◆ **Work to be completed**
All of the data that follows should be retyped exactly, please, except the pictures.

◆ **The data**
[Start of section]
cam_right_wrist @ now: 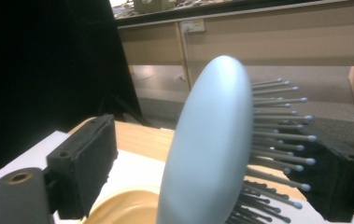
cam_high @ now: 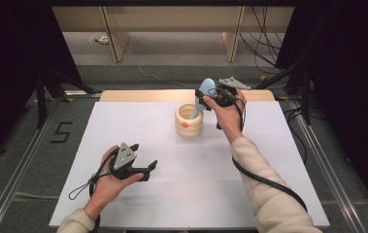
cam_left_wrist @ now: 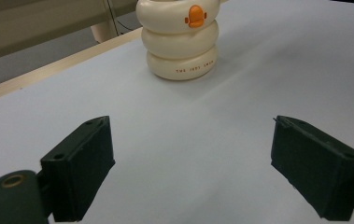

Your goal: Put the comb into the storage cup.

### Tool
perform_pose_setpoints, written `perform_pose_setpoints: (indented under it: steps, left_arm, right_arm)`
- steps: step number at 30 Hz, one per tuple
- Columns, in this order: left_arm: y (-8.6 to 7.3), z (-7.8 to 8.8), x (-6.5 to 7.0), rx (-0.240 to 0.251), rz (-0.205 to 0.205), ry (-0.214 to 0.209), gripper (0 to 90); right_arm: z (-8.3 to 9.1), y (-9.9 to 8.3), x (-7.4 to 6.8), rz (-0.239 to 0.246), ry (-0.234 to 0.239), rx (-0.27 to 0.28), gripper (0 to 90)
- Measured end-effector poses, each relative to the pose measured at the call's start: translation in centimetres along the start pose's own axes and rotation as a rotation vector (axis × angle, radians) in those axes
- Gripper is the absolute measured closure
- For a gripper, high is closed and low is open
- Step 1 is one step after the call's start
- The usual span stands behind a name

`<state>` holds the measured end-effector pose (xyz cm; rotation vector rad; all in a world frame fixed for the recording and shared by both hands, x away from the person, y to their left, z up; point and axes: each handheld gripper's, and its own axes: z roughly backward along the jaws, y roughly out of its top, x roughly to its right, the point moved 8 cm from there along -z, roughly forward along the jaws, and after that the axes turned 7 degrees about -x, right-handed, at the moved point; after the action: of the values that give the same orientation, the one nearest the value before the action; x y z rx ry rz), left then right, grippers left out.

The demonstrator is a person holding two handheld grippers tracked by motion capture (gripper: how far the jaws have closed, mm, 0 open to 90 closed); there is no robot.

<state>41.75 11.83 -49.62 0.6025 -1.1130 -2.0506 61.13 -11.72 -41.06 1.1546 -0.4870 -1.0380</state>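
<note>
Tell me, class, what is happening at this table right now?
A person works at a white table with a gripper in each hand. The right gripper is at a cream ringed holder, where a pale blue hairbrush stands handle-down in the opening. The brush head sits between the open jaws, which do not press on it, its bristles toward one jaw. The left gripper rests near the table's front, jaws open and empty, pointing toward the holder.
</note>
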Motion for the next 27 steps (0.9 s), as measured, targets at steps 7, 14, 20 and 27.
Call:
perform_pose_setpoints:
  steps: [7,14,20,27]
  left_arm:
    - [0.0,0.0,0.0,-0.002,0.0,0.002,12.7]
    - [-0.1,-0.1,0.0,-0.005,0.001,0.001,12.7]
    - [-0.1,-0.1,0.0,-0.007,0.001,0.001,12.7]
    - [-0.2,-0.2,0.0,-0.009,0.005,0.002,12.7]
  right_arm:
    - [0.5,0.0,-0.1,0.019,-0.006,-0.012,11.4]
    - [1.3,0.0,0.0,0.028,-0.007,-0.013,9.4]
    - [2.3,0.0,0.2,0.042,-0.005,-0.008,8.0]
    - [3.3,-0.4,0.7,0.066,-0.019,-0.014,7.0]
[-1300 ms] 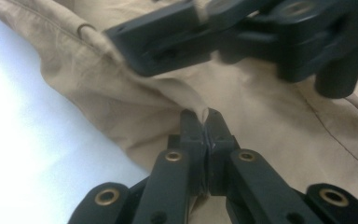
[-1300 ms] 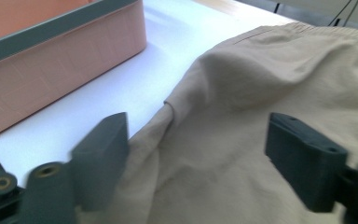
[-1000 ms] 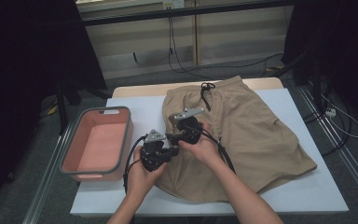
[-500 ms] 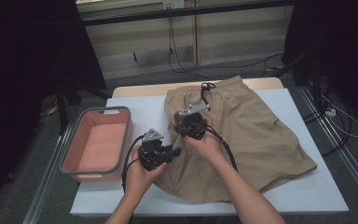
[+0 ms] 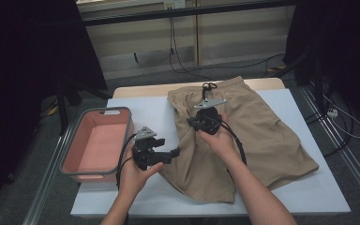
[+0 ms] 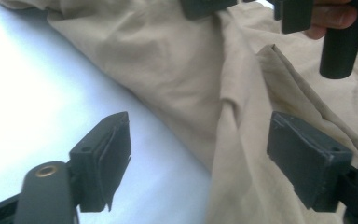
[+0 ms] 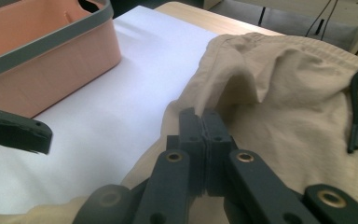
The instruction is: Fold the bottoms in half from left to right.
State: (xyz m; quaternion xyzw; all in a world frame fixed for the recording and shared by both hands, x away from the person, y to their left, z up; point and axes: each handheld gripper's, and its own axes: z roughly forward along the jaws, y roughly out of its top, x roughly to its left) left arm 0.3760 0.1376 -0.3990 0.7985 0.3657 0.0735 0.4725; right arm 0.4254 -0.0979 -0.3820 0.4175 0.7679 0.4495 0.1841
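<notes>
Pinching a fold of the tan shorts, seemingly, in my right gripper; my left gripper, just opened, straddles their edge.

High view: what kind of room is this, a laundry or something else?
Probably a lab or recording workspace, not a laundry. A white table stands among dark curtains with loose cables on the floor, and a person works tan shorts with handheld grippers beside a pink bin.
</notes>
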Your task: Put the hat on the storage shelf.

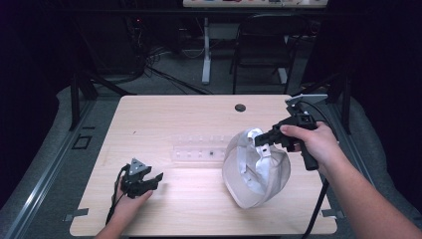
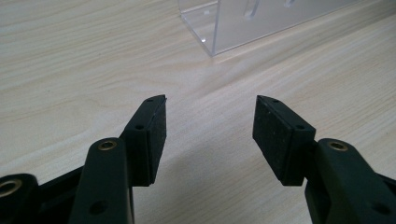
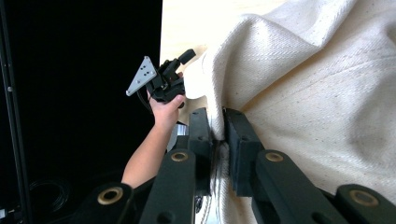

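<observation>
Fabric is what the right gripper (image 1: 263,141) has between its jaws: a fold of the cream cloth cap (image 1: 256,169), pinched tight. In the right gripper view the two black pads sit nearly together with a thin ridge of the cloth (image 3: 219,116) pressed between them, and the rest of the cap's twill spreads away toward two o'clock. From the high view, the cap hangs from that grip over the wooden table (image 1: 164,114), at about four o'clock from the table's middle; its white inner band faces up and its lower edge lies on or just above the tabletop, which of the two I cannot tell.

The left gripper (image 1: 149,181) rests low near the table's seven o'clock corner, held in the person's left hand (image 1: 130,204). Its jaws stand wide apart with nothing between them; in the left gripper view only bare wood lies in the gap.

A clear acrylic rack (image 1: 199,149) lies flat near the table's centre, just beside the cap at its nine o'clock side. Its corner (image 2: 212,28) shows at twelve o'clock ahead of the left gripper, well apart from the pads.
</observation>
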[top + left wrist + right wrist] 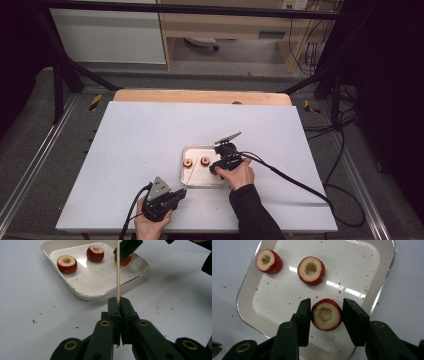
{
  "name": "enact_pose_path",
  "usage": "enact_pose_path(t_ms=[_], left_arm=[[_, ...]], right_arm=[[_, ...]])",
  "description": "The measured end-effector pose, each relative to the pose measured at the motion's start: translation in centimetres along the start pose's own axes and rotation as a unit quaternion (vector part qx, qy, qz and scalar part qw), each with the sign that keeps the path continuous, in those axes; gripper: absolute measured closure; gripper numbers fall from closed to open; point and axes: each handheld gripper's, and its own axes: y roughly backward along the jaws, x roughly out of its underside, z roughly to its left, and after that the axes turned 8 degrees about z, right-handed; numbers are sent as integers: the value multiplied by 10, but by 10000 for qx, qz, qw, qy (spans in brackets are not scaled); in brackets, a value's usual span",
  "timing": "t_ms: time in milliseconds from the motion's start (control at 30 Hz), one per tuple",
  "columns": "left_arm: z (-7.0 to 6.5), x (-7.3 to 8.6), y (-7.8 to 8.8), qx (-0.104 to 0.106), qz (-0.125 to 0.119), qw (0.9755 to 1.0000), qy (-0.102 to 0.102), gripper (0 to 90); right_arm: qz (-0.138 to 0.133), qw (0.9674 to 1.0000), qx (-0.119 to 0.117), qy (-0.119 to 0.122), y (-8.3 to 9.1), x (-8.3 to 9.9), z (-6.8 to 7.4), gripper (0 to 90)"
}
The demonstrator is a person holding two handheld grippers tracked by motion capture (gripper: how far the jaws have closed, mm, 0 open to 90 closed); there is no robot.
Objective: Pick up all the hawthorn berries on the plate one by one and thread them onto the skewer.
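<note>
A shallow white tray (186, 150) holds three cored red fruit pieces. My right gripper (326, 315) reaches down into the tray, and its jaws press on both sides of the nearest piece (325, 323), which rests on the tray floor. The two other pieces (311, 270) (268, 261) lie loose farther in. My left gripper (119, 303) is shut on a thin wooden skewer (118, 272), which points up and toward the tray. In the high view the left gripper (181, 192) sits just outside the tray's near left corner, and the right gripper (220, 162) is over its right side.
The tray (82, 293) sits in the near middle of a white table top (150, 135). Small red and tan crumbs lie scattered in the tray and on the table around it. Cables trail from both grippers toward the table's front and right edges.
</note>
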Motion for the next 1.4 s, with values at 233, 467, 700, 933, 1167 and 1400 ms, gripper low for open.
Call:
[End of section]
◆ **Answer to this exercise**
cam_right_wrist @ now: 
cam_high @ now: 
cam_left_wrist @ now: 

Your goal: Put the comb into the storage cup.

### Tool
perform_pose_setpoints, written `perform_pose_setpoints: (indented under it: steps, left_arm, right_arm)`
- steps: step number at 30 Hz, one per tuple
- Columns, in this order: left_arm: y (-8.6 to 7.3), z (-7.8 to 8.8), x (-6.5 to 7.0), rx (-0.240 to 0.251), rz (-0.205 to 0.205), ry (-0.214 to 0.209), gripper (0 to 90); right_arm: z (-8.3 to 9.1), y (-9.9 to 8.3), x (-7.4 to 6.8), rz (-0.239 to 0.246), ry (-0.234 to 0.239), rx (-0.27 to 0.28), gripper (0 to 90)
- Measured end-effector poses, each relative to the pose measured at the call's start: translation in centimetres along the start pose's own axes and rotation as a rotation vector (axis × angle, radians) in those axes
- Gripper is the absolute measured closure
- For a gripper, high is closed and low is open
- Step 1 is one step after the call's start
- The usual span stands behind a name

`<state>` holds the measured end-effector pose (xyz cm; rotation vector rad; all in a world frame fixed for the recording and shared by both hands, x away from the person, y to their left, z up; point and axes: each handheld gripper's, and its own axes: z roughly backward along the jaws, y roughly out of its top, x roughly to its right, the point moved 8 cm from there along -z, roughly forward along the jaws, and after that the axes turned 7 degrees about -x, right-handed, at the moved point; after the action: of the values that give the same orientation, the one nearest the value before the action; x y z rx ry rz), left then right, grippers left out.

The demonstrator is a person holding two handheld grippers tracked by motion capture (gripper: how far the jaws have closed, mm, 0 open to 90 closed); there is no robot.

<state>41.75 11.83 -49.62 0.6025 -1.1130 -2.0506 61.13 -11.72 -41.06 1.1546 -0.4870 -1.0380</state>
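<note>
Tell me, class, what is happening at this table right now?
A person works at a white table with a gripper in each hand. The right gripper is at a cream ringed holder, where a pale blue hairbrush stands handle-down in the opening. The brush head sits between the open jaws, which do not press on it, its bristles toward one jaw. The left gripper rests near the table's front, jaws open and empty, pointing toward the holder.
</note>
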Motion for the next 27 steps (0.9 s), as measured, targets at steps 7, 14, 20 and 27.
Call:
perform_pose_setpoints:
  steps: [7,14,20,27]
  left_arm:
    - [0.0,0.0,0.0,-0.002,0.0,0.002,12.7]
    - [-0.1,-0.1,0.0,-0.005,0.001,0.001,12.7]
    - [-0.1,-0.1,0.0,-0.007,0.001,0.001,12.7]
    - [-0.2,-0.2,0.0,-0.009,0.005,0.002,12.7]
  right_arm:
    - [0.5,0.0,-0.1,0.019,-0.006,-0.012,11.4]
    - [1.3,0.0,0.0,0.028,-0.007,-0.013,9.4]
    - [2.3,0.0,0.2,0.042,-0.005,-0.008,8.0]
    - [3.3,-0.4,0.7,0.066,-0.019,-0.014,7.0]
[-1300 ms] 
[-1300 ms] 
[-1000 ms] 
[-500 ms] 
[+0 ms] 
[+0 ms] 
[+0 ms] 
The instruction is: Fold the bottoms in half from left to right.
State: (xyz m; quaternion xyzw; all in a world frame fixed for the recording and shared by both hands, x away from the person, y to their left, z up; point and axes: each handheld gripper's, and its own axes: z roughly forward along the jaws, y roughly out of its top, x roughly to its left) left arm 0.3760 0.1376 -0.3990 0.7985 0.3657 0.0735 0.4725; right arm 0.4254 -0.0979 -0.3820 0.4175 0.7679 0.4495 0.1841
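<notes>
Pinching a fold of the tan shorts, seemingly, in my right gripper; my left gripper, just opened, straddles their edge.

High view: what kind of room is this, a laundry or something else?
Probably a lab or recording workspace, not a laundry. A white table stands among dark curtains with loose cables on the floor, and a person works tan shorts with handheld grippers beside a pink bin.
</notes>
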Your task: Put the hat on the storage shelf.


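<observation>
Fabric is what the right gripper (image 1: 263,141) has between its jaws: a fold of the cream cloth cap (image 1: 256,169), pinched tight. In the right gripper view the two black pads sit nearly together with a thin ridge of the cloth (image 3: 219,116) pressed between them, and the rest of the cap's twill spreads away toward two o'clock. From the high view, the cap hangs from that grip over the wooden table (image 1: 164,114), at about four o'clock from the table's middle; its white inner band faces up and its lower edge lies on or just above the tabletop, which of the two I cannot tell.

The left gripper (image 1: 149,181) rests low near the table's seven o'clock corner, held in the person's left hand (image 1: 130,204). Its jaws stand wide apart with nothing between them; in the left gripper view only bare wood lies in the gap.

A clear acrylic rack (image 1: 199,149) lies flat near the table's centre, just beside the cap at its nine o'clock side. Its corner (image 2: 212,28) shows at twelve o'clock ahead of the left gripper, well apart from the pads.
</observation>
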[top + left wrist + right wrist] 
{
  "name": "enact_pose_path",
  "usage": "enact_pose_path(t_ms=[_], left_arm=[[_, ...]], right_arm=[[_, ...]])",
  "description": "The measured end-effector pose, each relative to the pose measured at the motion's start: translation in centimetres along the start pose's own axes and rotation as a unit quaternion (vector part qx, qy, qz and scalar part qw), each with the sign that keeps the path continuous, in those axes; gripper: absolute measured closure; gripper numbers fall from closed to open; point and axes: each handheld gripper's, and its own axes: y roughly backward along the jaws, x roughly out of its underside, z roughly to its left, and after that the axes turned 8 degrees about z, right-handed; numbers are sent as integers: the value multiplied by 10, but by 10000 for qx, qz, qw, qy (spans in brackets are not scaled); in brackets, a value's usual span",
  "timing": "t_ms: time in milliseconds from the motion's start (control at 30 Hz), one per tuple",
  "columns": "left_arm: z (-7.0 to 6.5), x (-7.3 to 8.6), y (-7.8 to 8.8), qx (-0.104 to 0.106), qz (-0.125 to 0.119), qw (0.9755 to 1.0000), qy (-0.102 to 0.102), gripper (0 to 90); right_arm: qz (-0.138 to 0.133), qw (0.9674 to 1.0000), qx (-0.119 to 0.117), qy (-0.119 to 0.122), y (-8.3 to 9.1), x (-8.3 to 9.9), z (-6.8 to 7.4), gripper (0 to 90)"
}
The demonstrator is a person holding two handheld grippers tracked by motion capture (gripper: how far the jaws have closed, mm, 0 open to 90 closed); there is no robot.
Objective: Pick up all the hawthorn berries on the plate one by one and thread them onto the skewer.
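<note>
A shallow white tray (186, 150) holds three cored red fruit pieces. My right gripper (326, 315) reaches down into the tray, and its jaws press on both sides of the nearest piece (325, 323), which rests on the tray floor. The two other pieces (311, 270) (268, 261) lie loose farther in. My left gripper (119, 303) is shut on a thin wooden skewer (118, 272), which points up and toward the tray. In the high view the left gripper (181, 192) sits just outside the tray's near left corner, and the right gripper (220, 162) is over its right side.
The tray (82, 293) sits in the near middle of a white table top (150, 135). Small red and tan crumbs lie scattered in the tray and on the table around it. Cables trail from both grippers toward the table's front and right edges.
</note>
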Motion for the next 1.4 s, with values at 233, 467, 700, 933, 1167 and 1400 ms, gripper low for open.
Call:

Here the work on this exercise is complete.